Re: [PATCH 6/8] KVM: gmem, x86: Add gmem hook for invalidating private memory

From: Xu Yilun
Date: Tue Oct 10 2023 - 05:19:04 EST


On 2023-08-15 at 10:18:53 -0700, isaku.yamahata@xxxxxxxxx wrote:
> From: Michael Roth <michael.roth@xxxxxxx>
>
> TODO: add a CONFIG option that can be to completely skip arch
> invalidation loop and avoid __weak references for arch/platforms that
> don't need an additional invalidation hook.
>
> In some cases, like with SEV-SNP, guest memory needs to be updated in a
> platform-specific manner before it can be safely freed back to the host.
> Add hooks to wire up handling of this sort when freeing memory in
> response to FALLOC_FL_PUNCH_HOLE operations.
>
> Also issue invalidations of all allocated pages when releasing the gmem
> file so that the pages are not left in an unusable state when they get
> freed back to the host.
>
> Signed-off-by: Michael Roth <michael.roth@xxxxxxx>
> Link: https://lore.kernel.org/r/20230612042559.375660-3-michael.roth@xxxxxxx
>

[...]

> +/* Handle arch-specific hooks needed before releasing guarded pages. */
> +static void kvm_gmem_issue_arch_invalidate(struct kvm *kvm, struct file *file,
> + pgoff_t start, pgoff_t end)
> +{
> + pgoff_t file_end = i_size_read(file_inode(file)) >> PAGE_SHIFT;
> + pgoff_t index = start;
> +
> + end = min(end, file_end);
> +
> + while (index < end) {
> + struct folio *folio;
> + unsigned int order;
> + struct page *page;
> + kvm_pfn_t pfn;
> +
> + folio = __filemap_get_folio(file->f_mapping, index,
> + FGP_LOCK, 0);
> + if (!folio) {
> + index++;
> + continue;
> + }
> +
> + page = folio_file_page(folio, index);
> + pfn = page_to_pfn(page);
> + order = folio_order(folio);
> +
> + kvm_arch_gmem_invalidate(kvm, pfn, pfn + min((1ul << order), end - index));

Observed an issue there.

The valid page may not point to the first page in the folio, then the
range [pfn, pfn + (1ul << order)) expands to the next folio. This makes
a part of the pages be invalidated again when loop to the next folio.

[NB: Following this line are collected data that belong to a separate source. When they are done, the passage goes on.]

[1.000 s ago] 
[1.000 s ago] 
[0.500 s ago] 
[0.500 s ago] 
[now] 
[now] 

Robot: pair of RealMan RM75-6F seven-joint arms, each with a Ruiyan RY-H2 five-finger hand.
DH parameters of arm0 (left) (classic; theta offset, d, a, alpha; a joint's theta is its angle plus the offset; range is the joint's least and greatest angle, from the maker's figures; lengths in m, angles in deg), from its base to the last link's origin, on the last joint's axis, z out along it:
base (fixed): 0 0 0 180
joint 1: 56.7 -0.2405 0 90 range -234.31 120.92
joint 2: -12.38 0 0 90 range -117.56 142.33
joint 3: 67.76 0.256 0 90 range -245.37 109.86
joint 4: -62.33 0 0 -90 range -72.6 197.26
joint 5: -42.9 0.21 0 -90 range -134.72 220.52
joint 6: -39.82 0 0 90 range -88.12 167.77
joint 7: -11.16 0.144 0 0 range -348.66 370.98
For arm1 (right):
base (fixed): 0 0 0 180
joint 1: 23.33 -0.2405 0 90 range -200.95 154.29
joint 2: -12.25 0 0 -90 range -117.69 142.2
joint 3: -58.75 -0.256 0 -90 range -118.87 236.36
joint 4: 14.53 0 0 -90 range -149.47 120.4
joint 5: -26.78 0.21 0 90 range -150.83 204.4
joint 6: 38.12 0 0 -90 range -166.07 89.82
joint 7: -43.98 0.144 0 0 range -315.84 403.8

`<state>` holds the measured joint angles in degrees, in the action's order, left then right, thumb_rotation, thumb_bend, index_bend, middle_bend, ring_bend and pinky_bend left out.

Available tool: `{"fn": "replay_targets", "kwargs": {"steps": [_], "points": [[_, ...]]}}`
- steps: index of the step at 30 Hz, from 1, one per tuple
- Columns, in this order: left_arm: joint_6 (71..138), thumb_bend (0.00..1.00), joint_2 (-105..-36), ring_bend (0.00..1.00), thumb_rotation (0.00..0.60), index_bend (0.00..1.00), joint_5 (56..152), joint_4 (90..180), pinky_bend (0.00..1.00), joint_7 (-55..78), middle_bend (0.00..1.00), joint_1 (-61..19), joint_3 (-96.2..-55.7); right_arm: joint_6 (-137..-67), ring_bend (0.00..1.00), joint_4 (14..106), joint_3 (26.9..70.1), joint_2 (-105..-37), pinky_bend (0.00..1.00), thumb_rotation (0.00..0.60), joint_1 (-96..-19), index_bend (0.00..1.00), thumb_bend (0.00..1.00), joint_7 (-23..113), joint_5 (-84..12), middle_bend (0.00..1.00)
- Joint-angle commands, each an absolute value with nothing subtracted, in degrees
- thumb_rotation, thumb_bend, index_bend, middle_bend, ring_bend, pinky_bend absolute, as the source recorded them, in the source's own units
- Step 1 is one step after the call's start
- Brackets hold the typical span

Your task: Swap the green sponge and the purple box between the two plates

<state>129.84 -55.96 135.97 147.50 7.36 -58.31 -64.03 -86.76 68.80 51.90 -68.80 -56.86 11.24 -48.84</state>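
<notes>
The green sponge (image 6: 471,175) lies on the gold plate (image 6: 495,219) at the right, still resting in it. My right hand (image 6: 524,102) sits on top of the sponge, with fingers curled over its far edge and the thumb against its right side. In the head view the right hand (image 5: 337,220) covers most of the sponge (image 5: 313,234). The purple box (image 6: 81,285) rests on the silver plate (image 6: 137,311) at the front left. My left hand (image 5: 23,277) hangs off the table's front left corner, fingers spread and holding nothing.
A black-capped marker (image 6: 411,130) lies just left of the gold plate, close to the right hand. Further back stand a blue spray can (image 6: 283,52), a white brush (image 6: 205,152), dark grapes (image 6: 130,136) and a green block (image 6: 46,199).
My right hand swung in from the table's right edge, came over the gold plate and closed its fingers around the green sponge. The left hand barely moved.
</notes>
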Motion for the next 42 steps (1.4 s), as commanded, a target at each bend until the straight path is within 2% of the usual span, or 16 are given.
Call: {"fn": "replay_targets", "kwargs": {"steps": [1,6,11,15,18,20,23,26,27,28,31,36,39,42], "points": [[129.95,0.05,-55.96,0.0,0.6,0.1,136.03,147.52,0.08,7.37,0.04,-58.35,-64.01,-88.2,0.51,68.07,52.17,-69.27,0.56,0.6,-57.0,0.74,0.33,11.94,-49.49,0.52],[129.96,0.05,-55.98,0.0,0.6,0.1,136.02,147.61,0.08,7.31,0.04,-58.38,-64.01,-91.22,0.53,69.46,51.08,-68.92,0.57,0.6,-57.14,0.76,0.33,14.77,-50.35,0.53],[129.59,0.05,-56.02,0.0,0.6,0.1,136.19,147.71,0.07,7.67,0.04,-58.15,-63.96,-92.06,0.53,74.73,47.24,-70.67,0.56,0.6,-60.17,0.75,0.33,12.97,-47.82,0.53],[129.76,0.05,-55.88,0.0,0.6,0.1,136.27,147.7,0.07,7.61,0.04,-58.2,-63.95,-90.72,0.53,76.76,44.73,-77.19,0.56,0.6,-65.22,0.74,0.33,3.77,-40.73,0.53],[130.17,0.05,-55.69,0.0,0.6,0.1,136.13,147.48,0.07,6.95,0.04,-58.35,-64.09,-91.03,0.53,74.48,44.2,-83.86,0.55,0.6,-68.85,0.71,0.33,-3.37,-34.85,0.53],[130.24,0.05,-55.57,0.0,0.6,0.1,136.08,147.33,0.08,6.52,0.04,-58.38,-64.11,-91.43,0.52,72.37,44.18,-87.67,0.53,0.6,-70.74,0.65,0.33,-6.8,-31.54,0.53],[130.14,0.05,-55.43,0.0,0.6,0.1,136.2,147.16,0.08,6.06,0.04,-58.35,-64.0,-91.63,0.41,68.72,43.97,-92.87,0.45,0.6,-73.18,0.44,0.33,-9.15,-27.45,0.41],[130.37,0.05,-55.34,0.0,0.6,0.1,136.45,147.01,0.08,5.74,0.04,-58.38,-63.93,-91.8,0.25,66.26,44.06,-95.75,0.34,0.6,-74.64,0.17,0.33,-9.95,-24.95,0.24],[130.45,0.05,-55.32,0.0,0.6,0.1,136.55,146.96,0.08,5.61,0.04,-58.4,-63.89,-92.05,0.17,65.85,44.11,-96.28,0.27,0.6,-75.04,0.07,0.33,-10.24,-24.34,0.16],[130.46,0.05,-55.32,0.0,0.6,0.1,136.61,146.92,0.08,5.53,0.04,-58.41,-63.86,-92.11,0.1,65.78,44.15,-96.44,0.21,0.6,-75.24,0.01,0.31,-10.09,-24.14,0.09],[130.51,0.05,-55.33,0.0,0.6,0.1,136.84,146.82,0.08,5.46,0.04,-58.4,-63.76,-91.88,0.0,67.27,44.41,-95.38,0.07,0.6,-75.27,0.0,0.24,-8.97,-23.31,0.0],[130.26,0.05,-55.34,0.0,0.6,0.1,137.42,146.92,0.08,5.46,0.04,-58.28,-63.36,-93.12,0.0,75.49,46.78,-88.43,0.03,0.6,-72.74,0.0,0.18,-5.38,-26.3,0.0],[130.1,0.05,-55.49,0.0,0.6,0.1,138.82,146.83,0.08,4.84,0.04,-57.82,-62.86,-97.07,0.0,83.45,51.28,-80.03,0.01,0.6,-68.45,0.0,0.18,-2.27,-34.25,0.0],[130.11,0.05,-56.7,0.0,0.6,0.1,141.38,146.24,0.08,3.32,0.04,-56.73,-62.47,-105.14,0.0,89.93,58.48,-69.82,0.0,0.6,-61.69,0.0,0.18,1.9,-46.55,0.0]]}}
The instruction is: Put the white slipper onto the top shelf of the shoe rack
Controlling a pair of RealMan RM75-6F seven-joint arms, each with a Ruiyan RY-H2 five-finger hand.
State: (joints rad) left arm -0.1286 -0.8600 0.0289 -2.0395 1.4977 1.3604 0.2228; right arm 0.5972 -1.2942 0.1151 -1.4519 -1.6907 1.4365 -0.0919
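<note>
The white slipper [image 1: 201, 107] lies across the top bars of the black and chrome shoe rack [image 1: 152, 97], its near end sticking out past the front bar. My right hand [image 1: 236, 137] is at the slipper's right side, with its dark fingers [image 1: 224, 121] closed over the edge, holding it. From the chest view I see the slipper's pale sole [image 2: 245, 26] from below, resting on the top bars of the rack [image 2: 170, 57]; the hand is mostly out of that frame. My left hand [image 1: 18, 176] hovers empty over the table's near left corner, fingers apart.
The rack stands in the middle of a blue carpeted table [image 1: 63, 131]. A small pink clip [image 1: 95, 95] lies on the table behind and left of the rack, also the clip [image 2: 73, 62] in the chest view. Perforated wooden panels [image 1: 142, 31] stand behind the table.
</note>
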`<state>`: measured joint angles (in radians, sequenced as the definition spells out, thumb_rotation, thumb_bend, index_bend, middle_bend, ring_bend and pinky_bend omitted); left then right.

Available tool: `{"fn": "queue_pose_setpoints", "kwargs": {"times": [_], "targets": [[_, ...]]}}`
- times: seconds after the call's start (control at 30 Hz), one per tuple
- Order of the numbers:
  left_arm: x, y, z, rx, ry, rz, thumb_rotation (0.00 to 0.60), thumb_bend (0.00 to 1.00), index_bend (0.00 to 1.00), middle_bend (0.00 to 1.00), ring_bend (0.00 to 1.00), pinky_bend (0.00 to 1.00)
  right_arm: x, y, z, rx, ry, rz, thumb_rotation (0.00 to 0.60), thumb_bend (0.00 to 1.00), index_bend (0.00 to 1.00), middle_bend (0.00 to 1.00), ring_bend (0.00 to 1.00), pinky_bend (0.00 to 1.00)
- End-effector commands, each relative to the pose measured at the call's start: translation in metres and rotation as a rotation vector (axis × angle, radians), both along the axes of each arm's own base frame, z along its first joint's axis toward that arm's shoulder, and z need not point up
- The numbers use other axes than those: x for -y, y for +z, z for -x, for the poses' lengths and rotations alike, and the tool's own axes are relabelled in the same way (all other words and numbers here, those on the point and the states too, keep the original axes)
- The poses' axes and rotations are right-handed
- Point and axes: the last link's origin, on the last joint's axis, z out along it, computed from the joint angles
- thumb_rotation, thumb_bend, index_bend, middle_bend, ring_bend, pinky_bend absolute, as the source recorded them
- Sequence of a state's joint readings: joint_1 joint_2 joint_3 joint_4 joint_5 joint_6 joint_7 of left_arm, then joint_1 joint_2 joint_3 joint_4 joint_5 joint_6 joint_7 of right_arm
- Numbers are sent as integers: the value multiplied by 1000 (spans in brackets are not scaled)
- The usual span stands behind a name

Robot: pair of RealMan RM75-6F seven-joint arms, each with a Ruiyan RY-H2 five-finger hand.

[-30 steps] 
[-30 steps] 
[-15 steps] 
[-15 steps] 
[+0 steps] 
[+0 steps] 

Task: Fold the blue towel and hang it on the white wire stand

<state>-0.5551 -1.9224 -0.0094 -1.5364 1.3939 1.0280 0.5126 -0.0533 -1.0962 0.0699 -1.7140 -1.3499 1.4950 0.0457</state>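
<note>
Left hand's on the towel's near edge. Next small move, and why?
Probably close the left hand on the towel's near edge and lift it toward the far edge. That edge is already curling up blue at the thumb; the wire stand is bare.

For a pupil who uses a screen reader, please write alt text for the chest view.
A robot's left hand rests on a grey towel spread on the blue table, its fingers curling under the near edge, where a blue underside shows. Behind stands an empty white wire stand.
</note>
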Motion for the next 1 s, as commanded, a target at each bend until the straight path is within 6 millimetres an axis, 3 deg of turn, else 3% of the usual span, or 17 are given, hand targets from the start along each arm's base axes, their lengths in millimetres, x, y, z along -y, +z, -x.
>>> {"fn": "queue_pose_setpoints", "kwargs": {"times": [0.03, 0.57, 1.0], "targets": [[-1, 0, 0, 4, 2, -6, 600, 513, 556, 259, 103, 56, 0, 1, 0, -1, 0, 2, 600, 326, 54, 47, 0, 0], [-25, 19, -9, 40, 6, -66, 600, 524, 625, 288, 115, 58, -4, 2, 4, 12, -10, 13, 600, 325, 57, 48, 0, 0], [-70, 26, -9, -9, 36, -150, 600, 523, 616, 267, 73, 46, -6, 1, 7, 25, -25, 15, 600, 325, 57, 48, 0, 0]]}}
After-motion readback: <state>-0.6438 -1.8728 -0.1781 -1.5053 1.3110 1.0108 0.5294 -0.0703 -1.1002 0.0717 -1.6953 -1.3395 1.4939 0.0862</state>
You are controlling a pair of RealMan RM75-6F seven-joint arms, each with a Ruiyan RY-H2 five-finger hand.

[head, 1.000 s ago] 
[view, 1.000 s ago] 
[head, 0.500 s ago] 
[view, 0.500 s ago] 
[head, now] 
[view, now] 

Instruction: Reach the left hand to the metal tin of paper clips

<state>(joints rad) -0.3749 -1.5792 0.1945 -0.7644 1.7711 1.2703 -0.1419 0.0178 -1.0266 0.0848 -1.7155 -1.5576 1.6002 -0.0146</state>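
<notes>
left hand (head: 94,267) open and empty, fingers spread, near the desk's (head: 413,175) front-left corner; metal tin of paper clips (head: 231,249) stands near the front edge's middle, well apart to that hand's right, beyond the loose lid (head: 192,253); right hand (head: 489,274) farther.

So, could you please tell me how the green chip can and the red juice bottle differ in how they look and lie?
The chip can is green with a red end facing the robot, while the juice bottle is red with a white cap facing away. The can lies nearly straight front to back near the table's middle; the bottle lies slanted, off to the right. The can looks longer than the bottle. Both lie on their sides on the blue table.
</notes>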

On TDX, it causes TDH_PHYMEM_PAGE_WBINVD failed.

> +
> + index = folio_next_index(folio);
> + folio_unlock(folio);
> + folio_put(folio);
> +
> + cond_resched();
> + }
> +}

My fix would be:

diff --git a/virt/kvm/guest_mem.c b/virt/kvm/guest_mem.c
index e629782d73d5..3665003c3746 100644
--- a/virt/kvm/guest_mem.c
+++ b/virt/kvm/guest_mem.c
@@ -155,7 +155,7 @@ static void kvm_gmem_issue_arch_invalidate(struct kvm *kvm, struct inode *inode,

while (index < end) {
struct folio *folio;
- unsigned int order;
+ pgoff_t ntails;
struct page *page;
kvm_pfn_t pfn;

@@ -168,9 +168,9 @@ static void kvm_gmem_issue_arch_invalidate(struct kvm *kvm, struct inode *inode,

page = folio_file_page(folio, index);
pfn = page_to_pfn(page);
- order = folio_order(folio);
+ ntails = folio_nr_pages(folio) - folio_page_idx(folio, page);

- kvm_arch_gmem_invalidate(kvm, pfn, pfn + min((1ul << order), end - index));
+ kvm_arch_gmem_invalidate(kvm, pfn, pfn + min(ntails, end - index));

index = folio_next_index(folio);
folio_unlock(folio);

Thanks,
Yilun